▸ **Exercise**
Work through the listing below, copying each line that carries the word "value".

□ □ □ □

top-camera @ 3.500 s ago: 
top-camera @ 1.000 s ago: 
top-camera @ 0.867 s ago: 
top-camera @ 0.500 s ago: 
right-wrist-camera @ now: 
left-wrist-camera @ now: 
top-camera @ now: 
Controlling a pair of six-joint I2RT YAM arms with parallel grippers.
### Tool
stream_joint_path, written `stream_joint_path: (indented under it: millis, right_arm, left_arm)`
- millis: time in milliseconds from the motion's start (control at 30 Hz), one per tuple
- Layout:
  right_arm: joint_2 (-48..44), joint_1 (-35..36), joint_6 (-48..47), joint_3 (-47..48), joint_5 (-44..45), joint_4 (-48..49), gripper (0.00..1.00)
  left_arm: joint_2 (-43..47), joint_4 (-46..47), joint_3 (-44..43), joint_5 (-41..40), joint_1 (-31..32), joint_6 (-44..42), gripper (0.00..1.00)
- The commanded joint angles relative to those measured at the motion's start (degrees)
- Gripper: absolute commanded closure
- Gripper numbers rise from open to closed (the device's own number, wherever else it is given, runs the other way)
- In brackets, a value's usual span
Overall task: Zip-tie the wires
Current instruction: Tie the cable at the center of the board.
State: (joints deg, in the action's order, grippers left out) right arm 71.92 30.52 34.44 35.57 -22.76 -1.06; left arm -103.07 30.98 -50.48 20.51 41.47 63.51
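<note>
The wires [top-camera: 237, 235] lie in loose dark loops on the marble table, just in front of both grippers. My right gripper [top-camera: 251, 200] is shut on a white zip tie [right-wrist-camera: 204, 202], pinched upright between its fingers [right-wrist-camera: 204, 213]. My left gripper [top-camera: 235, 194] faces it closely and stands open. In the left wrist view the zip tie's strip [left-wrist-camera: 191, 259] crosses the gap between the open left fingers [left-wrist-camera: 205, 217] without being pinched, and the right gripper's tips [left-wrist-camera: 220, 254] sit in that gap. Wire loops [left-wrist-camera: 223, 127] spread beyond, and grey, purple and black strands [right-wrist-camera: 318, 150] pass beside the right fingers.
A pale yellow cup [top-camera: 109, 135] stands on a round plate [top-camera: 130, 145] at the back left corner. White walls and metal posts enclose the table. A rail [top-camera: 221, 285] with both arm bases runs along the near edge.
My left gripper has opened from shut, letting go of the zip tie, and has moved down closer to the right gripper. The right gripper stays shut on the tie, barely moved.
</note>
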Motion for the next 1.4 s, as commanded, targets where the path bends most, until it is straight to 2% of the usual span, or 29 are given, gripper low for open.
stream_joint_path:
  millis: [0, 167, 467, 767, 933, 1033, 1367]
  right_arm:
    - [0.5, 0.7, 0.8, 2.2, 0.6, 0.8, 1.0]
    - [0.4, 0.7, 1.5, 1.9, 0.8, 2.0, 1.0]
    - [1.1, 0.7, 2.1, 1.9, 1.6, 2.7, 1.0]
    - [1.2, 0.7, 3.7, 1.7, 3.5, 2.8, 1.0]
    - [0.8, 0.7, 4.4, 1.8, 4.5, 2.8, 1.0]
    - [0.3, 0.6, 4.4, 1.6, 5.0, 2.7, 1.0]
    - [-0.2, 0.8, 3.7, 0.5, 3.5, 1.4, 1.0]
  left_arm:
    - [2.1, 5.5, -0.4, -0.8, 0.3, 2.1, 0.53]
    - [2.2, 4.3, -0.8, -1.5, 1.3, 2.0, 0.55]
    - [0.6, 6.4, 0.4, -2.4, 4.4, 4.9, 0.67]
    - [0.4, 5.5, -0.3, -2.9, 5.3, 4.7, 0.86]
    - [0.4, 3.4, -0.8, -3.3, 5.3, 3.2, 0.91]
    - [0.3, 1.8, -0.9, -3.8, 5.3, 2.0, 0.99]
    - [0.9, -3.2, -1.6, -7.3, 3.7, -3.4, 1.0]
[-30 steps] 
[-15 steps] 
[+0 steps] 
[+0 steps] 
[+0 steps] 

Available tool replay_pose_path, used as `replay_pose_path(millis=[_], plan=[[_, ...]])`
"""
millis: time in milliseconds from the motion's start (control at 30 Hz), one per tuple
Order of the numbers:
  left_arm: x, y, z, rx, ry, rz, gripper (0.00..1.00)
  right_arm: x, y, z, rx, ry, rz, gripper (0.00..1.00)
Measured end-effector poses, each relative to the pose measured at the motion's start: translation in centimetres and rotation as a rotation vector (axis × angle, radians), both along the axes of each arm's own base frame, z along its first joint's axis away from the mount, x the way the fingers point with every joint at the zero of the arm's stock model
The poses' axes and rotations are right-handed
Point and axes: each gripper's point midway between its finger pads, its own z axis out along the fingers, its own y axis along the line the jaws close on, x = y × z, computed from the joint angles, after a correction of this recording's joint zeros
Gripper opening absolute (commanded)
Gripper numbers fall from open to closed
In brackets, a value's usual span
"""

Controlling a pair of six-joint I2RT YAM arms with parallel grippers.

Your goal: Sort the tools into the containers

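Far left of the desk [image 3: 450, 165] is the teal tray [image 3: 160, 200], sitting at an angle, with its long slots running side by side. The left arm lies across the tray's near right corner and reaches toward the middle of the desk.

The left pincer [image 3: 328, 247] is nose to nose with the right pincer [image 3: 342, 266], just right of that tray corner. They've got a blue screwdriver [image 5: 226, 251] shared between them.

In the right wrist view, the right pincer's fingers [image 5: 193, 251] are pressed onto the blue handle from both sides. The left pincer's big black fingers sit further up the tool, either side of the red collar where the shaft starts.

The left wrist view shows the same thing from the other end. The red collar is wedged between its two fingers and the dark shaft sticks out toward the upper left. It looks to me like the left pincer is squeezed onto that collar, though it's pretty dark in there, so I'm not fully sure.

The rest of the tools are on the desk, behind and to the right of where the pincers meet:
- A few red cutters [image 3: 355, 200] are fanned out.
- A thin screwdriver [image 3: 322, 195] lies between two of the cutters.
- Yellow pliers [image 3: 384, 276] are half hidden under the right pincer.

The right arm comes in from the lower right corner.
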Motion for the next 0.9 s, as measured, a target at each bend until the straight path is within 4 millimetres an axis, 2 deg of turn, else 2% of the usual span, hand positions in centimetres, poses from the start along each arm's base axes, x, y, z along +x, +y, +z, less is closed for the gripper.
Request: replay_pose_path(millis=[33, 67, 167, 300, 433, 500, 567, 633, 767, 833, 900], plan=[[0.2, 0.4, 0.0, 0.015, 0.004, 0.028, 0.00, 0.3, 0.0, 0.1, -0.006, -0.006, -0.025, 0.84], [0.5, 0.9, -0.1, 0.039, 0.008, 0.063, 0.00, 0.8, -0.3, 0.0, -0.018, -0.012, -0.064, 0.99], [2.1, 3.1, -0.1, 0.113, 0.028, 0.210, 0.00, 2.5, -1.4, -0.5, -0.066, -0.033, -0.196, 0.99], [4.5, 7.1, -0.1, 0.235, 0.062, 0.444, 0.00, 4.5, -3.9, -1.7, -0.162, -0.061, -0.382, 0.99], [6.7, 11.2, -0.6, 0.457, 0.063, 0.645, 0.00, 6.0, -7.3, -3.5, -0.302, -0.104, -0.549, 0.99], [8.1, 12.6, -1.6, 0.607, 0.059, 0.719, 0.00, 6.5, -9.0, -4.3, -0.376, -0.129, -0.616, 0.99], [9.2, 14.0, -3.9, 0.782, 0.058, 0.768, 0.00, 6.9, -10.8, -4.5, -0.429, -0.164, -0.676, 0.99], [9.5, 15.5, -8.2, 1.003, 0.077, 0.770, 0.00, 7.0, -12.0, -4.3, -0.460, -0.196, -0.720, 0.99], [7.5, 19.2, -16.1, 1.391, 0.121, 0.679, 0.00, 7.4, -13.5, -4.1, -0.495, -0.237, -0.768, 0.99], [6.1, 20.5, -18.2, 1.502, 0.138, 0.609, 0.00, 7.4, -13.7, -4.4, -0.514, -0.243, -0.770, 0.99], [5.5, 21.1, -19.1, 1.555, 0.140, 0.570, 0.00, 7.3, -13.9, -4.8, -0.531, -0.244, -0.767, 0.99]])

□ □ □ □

▸ **Response for this exercise**
- In brackets, a value's usual span
In brackets, a value's usual span

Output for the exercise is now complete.